Data for this task -
"""

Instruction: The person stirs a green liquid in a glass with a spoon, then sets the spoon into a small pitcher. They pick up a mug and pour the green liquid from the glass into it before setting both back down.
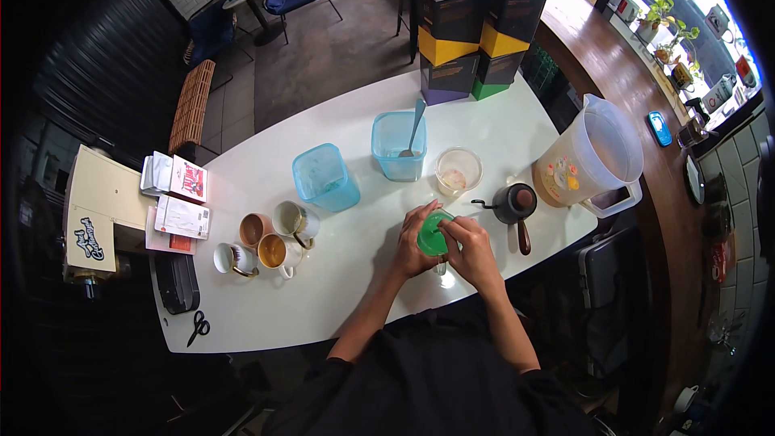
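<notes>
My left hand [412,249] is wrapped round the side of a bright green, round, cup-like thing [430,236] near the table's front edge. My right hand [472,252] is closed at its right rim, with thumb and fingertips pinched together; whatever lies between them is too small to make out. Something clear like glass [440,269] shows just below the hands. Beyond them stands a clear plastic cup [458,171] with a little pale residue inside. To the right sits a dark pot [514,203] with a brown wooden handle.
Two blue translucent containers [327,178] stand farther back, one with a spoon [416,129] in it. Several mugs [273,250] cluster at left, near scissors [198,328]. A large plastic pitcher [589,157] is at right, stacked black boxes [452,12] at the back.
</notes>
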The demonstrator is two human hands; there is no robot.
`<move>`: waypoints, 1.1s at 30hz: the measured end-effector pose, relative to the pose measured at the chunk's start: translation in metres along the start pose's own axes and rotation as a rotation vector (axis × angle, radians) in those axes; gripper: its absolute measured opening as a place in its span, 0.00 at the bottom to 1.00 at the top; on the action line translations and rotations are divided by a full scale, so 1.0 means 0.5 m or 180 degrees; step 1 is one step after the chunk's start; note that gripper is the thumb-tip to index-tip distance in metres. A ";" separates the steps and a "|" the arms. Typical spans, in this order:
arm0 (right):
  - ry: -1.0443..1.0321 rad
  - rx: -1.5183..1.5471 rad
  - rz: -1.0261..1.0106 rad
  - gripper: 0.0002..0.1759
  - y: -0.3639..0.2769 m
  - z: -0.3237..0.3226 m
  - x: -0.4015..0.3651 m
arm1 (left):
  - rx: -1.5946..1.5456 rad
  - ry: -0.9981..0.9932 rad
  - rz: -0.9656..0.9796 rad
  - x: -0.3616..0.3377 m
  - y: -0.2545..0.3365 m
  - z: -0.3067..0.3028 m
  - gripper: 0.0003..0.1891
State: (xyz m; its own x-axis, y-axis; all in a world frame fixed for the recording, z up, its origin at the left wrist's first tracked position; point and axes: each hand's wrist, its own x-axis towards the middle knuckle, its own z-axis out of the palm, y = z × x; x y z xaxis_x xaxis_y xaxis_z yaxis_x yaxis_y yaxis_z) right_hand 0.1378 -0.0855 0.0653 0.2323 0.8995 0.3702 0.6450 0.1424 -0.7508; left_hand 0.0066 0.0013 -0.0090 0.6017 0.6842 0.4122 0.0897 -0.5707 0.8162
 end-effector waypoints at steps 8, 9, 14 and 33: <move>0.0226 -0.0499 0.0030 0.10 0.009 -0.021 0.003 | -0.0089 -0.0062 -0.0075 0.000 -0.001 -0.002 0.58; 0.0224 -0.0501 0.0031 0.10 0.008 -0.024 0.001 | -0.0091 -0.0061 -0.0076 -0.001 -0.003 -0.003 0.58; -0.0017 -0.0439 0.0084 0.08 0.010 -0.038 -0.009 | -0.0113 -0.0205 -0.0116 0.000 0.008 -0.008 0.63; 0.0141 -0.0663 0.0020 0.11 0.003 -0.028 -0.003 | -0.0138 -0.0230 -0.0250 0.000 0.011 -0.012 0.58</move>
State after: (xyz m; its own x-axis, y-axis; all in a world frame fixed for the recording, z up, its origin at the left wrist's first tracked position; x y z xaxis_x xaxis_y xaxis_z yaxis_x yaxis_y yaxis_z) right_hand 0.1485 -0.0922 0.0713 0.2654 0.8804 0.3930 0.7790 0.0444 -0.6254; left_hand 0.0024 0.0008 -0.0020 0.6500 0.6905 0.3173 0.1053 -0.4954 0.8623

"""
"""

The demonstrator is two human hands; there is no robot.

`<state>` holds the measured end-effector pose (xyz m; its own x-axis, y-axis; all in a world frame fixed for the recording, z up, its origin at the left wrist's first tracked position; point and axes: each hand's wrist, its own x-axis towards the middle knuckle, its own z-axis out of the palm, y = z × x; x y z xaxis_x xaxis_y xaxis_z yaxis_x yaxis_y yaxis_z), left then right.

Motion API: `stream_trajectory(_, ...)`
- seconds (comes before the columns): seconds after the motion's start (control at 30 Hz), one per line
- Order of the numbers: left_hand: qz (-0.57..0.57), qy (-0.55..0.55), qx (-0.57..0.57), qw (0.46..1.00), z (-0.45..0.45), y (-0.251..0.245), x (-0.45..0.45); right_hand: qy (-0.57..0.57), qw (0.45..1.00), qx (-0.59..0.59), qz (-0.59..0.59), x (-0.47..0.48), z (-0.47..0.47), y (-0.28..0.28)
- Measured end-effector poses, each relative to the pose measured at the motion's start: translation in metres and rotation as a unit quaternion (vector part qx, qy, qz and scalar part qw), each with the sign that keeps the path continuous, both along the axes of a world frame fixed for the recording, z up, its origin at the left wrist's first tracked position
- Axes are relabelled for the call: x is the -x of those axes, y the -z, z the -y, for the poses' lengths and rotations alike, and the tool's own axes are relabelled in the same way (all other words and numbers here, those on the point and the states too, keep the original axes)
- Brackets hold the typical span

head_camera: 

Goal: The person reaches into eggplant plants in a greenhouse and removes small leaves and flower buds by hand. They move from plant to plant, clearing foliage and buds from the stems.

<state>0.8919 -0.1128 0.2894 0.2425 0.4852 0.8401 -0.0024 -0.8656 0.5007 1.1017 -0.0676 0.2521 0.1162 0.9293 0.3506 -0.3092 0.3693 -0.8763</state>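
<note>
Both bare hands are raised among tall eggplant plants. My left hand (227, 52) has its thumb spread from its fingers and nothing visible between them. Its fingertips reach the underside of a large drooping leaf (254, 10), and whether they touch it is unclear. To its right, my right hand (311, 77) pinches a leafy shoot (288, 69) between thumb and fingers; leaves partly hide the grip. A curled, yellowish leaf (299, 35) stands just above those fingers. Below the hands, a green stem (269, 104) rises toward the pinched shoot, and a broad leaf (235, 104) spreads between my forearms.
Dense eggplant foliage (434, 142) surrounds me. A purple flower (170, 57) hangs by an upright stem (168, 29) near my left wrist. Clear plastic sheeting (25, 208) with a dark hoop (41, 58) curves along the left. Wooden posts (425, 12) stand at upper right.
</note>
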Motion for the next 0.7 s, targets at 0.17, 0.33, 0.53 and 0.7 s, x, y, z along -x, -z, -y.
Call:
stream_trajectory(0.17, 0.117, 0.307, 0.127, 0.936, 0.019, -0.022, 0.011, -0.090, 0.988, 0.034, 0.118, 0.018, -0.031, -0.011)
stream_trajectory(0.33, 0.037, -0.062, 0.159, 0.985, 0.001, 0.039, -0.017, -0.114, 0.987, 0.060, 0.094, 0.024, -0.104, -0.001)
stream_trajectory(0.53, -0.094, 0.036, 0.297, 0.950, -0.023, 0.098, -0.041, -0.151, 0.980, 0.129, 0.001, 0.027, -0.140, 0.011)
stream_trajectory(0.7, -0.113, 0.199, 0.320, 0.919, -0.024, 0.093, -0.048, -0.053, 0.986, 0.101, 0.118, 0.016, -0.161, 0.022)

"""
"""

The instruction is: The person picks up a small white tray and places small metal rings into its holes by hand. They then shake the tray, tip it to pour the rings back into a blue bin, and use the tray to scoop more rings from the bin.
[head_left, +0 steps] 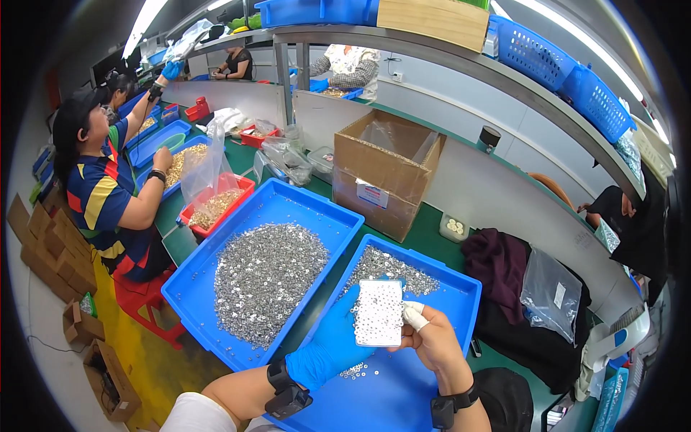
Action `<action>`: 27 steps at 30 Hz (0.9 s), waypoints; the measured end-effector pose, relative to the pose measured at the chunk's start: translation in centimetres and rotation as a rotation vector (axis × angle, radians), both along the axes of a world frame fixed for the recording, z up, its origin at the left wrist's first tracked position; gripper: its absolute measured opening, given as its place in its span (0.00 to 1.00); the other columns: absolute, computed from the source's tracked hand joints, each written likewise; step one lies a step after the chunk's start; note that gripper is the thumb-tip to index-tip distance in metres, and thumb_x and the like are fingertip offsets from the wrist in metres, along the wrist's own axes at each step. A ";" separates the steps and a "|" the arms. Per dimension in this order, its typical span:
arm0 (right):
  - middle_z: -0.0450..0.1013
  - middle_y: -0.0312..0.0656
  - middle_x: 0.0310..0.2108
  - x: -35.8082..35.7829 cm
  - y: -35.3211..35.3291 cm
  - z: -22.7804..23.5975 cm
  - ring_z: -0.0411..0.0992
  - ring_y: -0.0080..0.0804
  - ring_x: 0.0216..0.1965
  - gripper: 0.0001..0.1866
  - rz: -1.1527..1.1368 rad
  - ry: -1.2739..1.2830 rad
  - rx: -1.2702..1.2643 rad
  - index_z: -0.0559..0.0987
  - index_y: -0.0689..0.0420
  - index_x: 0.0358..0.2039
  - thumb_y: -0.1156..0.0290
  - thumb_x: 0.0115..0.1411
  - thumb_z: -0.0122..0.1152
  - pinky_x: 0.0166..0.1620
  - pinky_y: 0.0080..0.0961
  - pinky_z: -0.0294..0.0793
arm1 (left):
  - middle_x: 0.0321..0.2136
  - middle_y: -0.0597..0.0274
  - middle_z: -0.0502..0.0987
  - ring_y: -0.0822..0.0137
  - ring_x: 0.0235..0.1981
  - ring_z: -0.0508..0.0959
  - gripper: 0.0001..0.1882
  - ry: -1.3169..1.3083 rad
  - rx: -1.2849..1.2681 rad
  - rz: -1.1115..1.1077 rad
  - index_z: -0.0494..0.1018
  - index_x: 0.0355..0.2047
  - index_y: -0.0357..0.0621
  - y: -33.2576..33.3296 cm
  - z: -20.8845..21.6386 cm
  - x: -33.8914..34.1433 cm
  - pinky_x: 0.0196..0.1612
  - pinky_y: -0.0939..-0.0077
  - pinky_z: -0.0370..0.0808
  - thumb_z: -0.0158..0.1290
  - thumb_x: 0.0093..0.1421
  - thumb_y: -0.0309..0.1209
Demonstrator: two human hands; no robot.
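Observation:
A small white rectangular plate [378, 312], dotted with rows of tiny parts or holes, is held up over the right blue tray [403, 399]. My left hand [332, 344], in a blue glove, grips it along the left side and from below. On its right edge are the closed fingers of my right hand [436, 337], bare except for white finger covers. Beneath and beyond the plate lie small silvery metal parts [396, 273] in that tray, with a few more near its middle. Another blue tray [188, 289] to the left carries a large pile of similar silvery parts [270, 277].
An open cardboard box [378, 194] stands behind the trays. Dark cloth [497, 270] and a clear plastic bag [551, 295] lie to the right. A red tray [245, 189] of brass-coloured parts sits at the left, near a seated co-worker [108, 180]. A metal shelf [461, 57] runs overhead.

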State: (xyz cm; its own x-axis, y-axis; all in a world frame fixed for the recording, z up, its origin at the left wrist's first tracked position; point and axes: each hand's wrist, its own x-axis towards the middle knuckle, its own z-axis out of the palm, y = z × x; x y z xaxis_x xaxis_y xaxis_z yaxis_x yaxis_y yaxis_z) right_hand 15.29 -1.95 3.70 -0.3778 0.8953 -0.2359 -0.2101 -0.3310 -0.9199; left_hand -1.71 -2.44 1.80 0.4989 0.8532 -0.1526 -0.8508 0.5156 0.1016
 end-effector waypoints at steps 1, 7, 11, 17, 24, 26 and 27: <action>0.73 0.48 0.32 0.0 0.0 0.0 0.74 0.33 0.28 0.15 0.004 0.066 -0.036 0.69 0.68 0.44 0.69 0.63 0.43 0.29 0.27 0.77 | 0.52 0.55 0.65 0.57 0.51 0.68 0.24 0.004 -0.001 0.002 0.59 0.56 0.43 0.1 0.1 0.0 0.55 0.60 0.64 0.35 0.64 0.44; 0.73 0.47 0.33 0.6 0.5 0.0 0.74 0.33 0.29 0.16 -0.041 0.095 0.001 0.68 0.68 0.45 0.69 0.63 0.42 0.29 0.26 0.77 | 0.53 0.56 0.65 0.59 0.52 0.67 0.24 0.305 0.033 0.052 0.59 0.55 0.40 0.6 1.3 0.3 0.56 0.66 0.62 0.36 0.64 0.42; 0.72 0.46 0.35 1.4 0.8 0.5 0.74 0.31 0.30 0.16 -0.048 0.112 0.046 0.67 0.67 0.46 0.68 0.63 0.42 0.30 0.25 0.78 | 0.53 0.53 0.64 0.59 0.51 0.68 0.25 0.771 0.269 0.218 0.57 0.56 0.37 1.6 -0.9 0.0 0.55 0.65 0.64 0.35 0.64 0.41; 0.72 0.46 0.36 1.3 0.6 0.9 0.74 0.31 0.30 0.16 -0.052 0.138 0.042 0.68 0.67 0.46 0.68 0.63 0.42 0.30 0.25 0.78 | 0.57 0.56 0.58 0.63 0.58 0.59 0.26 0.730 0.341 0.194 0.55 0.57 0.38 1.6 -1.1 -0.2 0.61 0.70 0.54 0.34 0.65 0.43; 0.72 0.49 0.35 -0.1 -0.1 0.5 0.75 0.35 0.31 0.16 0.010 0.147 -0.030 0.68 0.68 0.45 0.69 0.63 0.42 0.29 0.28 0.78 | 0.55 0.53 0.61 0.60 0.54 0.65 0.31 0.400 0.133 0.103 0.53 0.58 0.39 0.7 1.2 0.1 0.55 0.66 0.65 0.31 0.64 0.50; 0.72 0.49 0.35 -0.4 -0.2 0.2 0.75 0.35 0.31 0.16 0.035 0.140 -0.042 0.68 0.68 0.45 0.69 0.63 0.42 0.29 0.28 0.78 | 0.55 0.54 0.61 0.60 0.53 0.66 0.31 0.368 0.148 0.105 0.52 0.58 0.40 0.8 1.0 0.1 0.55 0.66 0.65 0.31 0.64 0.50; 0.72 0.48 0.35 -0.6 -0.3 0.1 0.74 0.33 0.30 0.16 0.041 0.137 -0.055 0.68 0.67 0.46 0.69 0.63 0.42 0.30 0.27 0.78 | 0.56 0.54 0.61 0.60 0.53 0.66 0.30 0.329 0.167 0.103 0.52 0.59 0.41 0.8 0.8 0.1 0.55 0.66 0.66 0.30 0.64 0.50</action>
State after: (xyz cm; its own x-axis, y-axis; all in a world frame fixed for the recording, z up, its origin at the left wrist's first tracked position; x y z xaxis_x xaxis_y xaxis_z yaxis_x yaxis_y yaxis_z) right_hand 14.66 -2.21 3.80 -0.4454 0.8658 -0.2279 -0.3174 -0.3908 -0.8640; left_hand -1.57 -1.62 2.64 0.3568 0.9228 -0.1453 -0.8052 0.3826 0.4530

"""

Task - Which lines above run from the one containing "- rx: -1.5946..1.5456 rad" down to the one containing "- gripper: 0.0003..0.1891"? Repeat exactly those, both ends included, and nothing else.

Written solution -
  - rx: -1.5946..1.5456 rad
  - ry: -0.9981..0.9932 rad
  - rz: -0.9656..0.9796 rad
  - x: -0.3616..0.3377 m
  - y: -0.2545..0.3365 m
  - z: -0.3067..0.3028 m
  - gripper: 0.0003..0.1891

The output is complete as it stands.